- Born: Yuri Andreyevich Isakov 7 February 1912 Moscow, Russian Empire
- Died: 25 October 1988 (aged 76) Moscow, Russian SFSR, Soviet Union
- Education: Moscow State University (1944)
- Spouse: Olga Sazonova ​(m. 1940)​
- Children: Alexey Isakov (1952–2001)
- Scientific career
- Fields: Ornithology, biogeography

= Yuri Isakov =

Soviet ornithologist and biogeographer

Yuri Andreyevich Isakov (Ю́рий Андре́евич Иса́ков; – 25 October 1988) was a Soviet ornithologist and biogeographer, who specialized in water birds and pioneered wetland conservation in the Soviet Union. He headed the Laboratory of Biogeography at the USSR AS Institute of Geography from 1962 to 1983.

==Biography==
Isakov was born on 7 February 1912 in Moscow to the family of a mathematics teacher. In his high school days, he became interested in biology and joined the Moscow Zoo's Young Biologists' Club in 1927, studying under Professor Pyotr Manteifel. Upon graduating from school in 1928, his effort to enrol at the 1st Moscow University went in vain as his father came from an aristocratic background.

He later worked as a guide at the zoo and in 1933 he was successful in becoming a student of biology, studying the reproduction of the red squirrel. He was influenced by the biologist Aleksandr Formozov.

In 1934 he was imprisoned and sent into exile in Karelia. The cause was apparently a politically critical poem written by a member of the Young Biologists' Club.

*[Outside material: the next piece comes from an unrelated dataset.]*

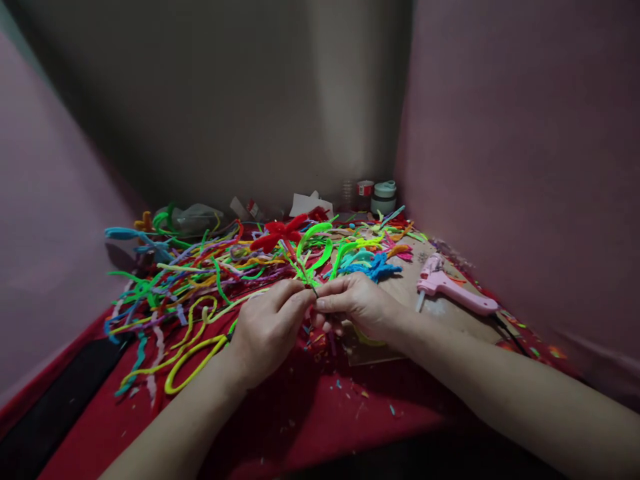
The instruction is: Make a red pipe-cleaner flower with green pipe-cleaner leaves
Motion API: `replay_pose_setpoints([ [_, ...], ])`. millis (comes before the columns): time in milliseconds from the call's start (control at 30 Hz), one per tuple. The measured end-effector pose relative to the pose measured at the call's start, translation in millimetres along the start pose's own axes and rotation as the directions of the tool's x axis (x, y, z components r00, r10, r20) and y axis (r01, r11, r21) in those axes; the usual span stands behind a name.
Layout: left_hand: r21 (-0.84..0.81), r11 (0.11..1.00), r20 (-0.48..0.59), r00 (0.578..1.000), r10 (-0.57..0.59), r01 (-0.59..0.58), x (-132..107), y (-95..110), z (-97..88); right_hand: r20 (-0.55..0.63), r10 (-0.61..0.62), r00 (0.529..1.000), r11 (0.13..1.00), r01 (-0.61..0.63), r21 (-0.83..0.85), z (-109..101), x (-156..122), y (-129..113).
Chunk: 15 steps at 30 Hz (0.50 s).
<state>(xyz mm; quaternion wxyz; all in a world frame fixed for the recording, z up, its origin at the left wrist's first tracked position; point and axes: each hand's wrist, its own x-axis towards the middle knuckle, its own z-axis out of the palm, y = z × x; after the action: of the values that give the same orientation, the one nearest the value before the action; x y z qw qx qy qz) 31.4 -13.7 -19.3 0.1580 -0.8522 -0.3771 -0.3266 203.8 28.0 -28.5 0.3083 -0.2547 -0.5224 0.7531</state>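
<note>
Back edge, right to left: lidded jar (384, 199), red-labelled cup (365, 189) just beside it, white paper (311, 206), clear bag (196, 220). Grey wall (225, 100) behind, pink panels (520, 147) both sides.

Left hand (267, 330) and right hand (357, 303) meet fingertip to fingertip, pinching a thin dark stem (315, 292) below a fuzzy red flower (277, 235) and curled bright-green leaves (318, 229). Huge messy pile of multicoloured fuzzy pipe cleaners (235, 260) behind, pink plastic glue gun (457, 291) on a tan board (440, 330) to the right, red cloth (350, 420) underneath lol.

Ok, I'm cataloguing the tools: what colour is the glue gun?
The glue gun is pink; it shows best in the head view.
</note>
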Motion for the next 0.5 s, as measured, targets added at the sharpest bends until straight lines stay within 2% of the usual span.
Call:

The NKVD interrogated members and 13 persons were sent to a labour camp, accused of counter-revolutionary activities. He too was considered guilty for not recognising the political crimes of others and for not denouncing them. In prison, he was involved in hunting squirrels for their pelt. He was released in 1937 but forbidden to take up permanent residence anywhere within 100 kilometres of Moscow.

He then travelled through the steppe to Gasan-Kuli on the Caspian coast and found work in the eponymous nature reserve in Turkmenistan. Here he studied water birds. In 1940 he married zoologist Olga Nikolayevna Sassonova.

In 1941 the draft board referred him to a medical station in Siberia's Tomsk to fight tularemia. He contracted tuberculosis and became seriously ill during this period but recovered. He also continued studies through correspondence courses at Moscow State University and completed his examination in 1944.

After World War II he became director of the Volga Delta Nature Reserve in Astrakhan and in 1947 he studied the effects of damming of the Volga and Sheksna with the creation of the Rybinsk Reservoir. He authored parts of the Birds of the Soviet Union dealing with the Anseriformes. In 1953, after Stalin's death, he was permitted to return to Moscow and in 1961 he was rehabilitated and was able to obtain a doctorate in 1963. From 1958 he worked on biogeography under Formozov. In 1967 he was appointed professor. Along with Boris N. Bogdanov, he worked on conservation initiatives. He was a corresponding member of the British Ornithologists' Union from 1976.

His son Alexey Isakov (1952–2001) was a noted zoological artist.